От хутора до него было неблизко — верст семь, да не по тропинкам — давно уже миновали те времена, когда на светлые места силы вели хорошо утоптанные стежки. Теперь и самой худой не держали. А по самым дремучим буреломам и непроходимой, казалось, чаще. Завернув в старый осинник, они пошли еще медленней. Заваленный буреломом, он казался почти не проходимым. Несколько раз перебирались, проваливаясь и путаясь в тонкой жалистой крапиве, через упавшие огромные подгнившие стволы. Подлазили под накиданные ветром осины. Глубокий овраг, перегородивший путь, с опаской преодолели по мощной лесине, брошенной через него. Дальше в прозрачном от жары сосняке шли уже вольно — под ногами только мох да густые, почти прозрачные белесые брусничники. Сам Воинко каждый раз старался пройти туда другой дорогой. А в последнем перед подъемом на капище темном кедраче он внимательно проследил, чтобы гости шагали в стороне друг от друга, дважды не наступая на чужой след.
— Наши родноверы сюда теперь только по большим праздникам да посвящениям ходят, — ведун аккуратно отвел ветку волчьего лыка с редкой завязью — здесь, в тени кустарникам не хватало света. — Рад бы я их почаще встречать, да опасно стало.
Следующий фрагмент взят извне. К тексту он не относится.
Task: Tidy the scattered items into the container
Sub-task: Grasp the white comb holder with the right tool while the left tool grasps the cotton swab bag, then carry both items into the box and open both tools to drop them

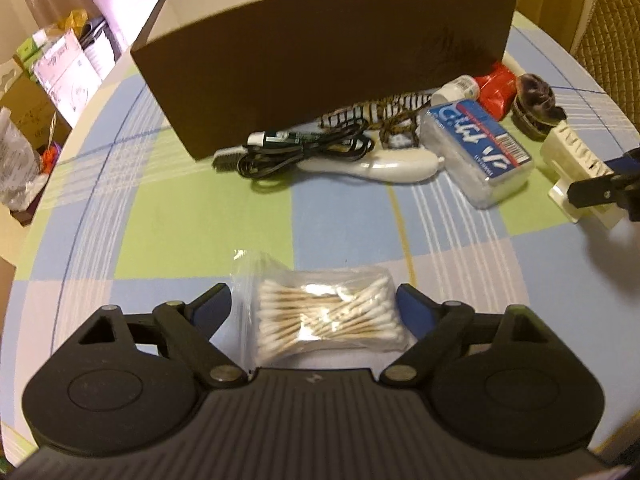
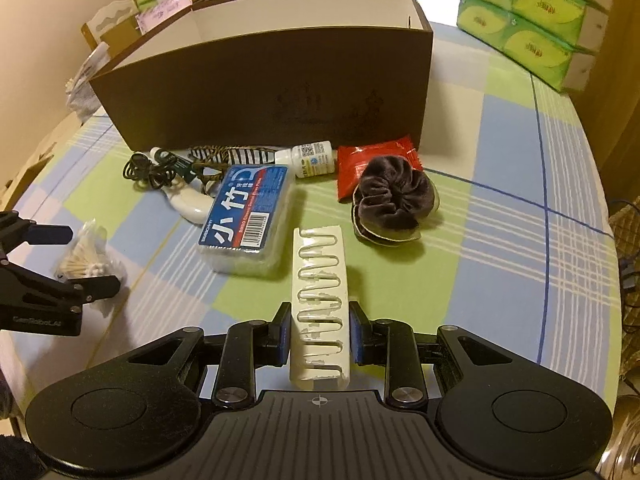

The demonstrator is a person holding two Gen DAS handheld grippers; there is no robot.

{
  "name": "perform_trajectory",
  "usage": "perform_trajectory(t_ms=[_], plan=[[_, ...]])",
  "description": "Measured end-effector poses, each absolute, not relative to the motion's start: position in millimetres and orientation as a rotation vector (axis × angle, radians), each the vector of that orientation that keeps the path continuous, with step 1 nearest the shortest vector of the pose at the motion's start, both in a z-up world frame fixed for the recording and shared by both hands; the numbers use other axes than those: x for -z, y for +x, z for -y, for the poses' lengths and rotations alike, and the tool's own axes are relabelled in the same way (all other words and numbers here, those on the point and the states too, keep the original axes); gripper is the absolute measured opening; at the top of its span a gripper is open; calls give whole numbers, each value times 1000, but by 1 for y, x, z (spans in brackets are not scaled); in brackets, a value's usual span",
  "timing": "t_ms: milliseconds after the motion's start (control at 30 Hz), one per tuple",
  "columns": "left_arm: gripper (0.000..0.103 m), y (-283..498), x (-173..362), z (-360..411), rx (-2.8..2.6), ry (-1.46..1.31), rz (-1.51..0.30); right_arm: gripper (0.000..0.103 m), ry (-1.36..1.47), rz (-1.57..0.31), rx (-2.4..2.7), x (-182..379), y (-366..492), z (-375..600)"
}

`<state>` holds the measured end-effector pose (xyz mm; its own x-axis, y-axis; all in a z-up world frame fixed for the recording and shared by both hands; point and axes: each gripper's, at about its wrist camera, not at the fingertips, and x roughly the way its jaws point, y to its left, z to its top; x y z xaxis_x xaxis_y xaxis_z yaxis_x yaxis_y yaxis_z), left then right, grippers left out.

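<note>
Item 1: brown cardboard box (image 2: 264, 92), open top, pale inside, standing at far side of table (image 2: 500, 248) w/ checked blue/green cloth.

Item 2: left tongs (image 1: 314, 306), spread wide apart, sitting either side of a clear bag of cotton swabs (image 1: 328, 316); pads not touching the bag. Bag lying flat on table, near edge, well apart from box.

Item 3: right tongs (image 2: 319, 334), closing in on a white ribbed plastic strip (image 2: 320, 300); pads touching or just beside its long sides, can't tell if fully clamped. Strip lying lengthwise, pointing toward box.

Item 4: dental floss pick box (image 2: 248, 216), clear w/ blue label, lying just left of strip.

Item 5: dark brown scrunchie (image 2: 394, 200), resting partly on a red packet (image 2: 360, 164), right of floss box.

Item 6: small white bottle (image 2: 312, 158), lying on its side just in front of box wall.

Item 7: black cable (image 2: 148, 172), coiled, tangling w/ a white handle (image 2: 192, 206) & striped cord (image 2: 240, 156) near box's left front.

Item 8: green tissue packs (image 2: 532, 12), stacking at far right.
</note>
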<state>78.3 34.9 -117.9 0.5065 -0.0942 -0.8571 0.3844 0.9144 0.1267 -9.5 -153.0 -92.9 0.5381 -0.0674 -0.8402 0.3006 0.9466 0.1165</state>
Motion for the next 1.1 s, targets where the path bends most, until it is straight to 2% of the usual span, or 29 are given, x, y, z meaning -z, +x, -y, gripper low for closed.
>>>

Слышал я, в Новогороде попы недавно капище Перуново разорили, так Перун, рассказывают, обещал голосом отомстить. А у нас под Синюшным камнем Велеса храм изничтожили. Ведун в засаду попал, похоже, на их стороне какой-то сильный черный маг теперь действует — прикрыл своих разбойников кругом невидимым. Нас пока Белбог хранит, слава Ему, всевышнему.
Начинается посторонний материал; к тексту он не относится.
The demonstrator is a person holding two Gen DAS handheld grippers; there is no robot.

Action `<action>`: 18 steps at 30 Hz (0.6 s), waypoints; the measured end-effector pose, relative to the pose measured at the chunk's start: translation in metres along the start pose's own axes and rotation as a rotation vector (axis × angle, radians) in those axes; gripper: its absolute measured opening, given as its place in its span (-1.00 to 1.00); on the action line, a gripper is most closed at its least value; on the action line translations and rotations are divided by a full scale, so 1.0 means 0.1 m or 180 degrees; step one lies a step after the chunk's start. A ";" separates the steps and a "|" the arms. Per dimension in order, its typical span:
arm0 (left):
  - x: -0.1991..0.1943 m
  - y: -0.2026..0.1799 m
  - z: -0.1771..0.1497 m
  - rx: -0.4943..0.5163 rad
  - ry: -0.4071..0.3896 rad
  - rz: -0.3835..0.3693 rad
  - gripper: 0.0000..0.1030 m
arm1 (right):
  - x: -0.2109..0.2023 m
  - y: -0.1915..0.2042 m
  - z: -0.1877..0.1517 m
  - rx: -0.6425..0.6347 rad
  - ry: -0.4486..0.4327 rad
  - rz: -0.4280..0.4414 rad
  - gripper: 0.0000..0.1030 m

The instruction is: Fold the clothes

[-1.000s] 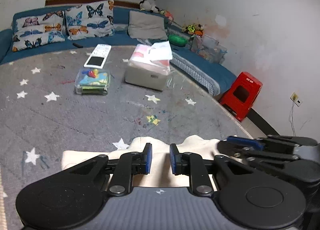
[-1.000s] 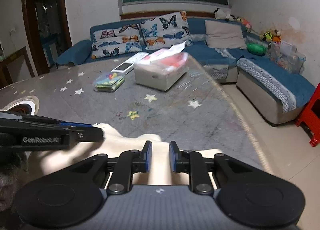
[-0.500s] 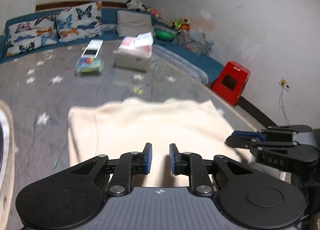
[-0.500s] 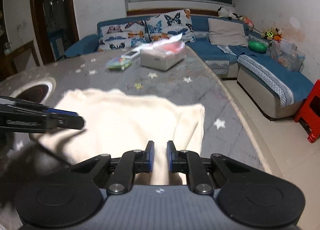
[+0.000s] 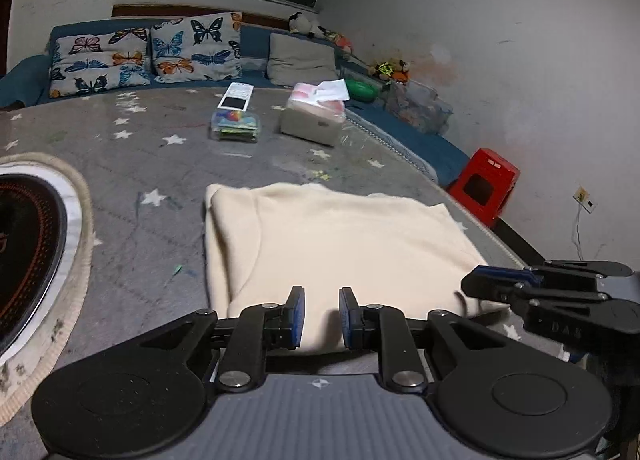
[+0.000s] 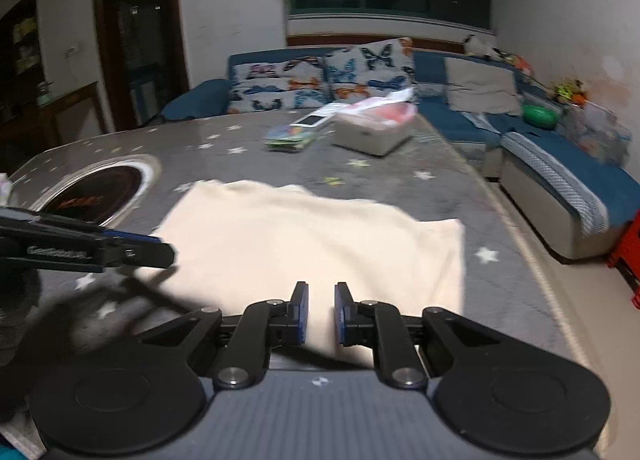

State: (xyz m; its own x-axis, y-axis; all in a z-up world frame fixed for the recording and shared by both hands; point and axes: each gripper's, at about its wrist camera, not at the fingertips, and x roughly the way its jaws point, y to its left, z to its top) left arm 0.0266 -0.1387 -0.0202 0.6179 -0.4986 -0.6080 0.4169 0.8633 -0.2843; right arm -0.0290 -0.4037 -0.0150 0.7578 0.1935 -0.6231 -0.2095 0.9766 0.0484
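Black left gripper [image 5: 321, 314] sat low over the near hem of the cream garment [image 5: 340, 244], jaws parted by a narrow gap, nothing pinched between the blue pads; cloth showed through the gap. Right gripper [image 6: 321, 312] was posed the same way at the near hem, level, jaws slightly apart, empty, pointing along the cloth. In the left wrist view the right gripper came in from the right edge, tips at the garment's near right corner; whether they touched the cloth could not be told. In the right wrist view the left gripper came in from the left, above the garment's left side, casting a shadow. Garment lay flat on the grey star-print bench [image 5: 132, 164], sides folded in to a rough rectangle, left fold edge thick and rounded, surface smooth. Round black inset with a white rim [image 5: 36, 244] was left of it, apart. Farther back: clear box of coloured items [image 5: 235, 127], phone-like device [image 5: 236, 96], tissue box [image 5: 314, 118]. Beyond, blue sofa [image 5: 256, 40] with butterfly cushions [image 5: 148, 54], red stool [image 5: 486, 188] by the wall.
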 end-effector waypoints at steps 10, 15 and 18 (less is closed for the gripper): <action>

Незаметно подошли к окраине леса. Высокая скала — Горючий камень, заросший по южному склону елкой и сосной, здесь круто вздымался вверх. Тропка уходила по северному склону в гиблые красноватые лишайники и сыпуны, кривясь между валунами, и терялась на вершине нависающей над долиной скалы. Этот склон был единственный, где на камень можно было забраться без крючьев и веревок. Ведун уверенно начал подниматься по крутым каменным завалам. Дед с внуком, обдираясь о твердые гранитные грани и соскальзывая, поспешили за ним. Похоже, он знал здесь каждый уголок и ставил ноги точно на скальные выступы и впадинки. Горий, как только начал присматриваться к нему, сразу пошел быстрее, но все равно не так шустро, как старик. Последние сажени преодолевали почти по-пластунски — тут уже была набита слабая каменистая тропа, увидеть которую, впрочем, изгои не могли — действовало заклятье ведуна. Несмотря на почтенный возраст, Воинко, упираясь ладонями в колени, шагал впереди уверенно, и гости стали отставать. Несколько раз он останавливался и молча поджидал их — перед светлым местом говорить пустые слова запрещалось — Белбог рядом, слышит. На вершине широкой площадки, саженей пятьдесят на сто, заросшей низкой — ветра согнули — бузиной, только осыпавшей снежинки-соцветия, и небольшой на десяток деревьев кедровой роще, жило капище. По кругу его окружали густые калиновые кусты, волхвами любимые, тоже отцветшие, которые Воинко лет десять назад сам выкопал на террасе внизу и посадил здесь, устроив, таким образом, живую изгородь. За лета кусты разрослись и сейчас полностью скрывали кумир Белбога.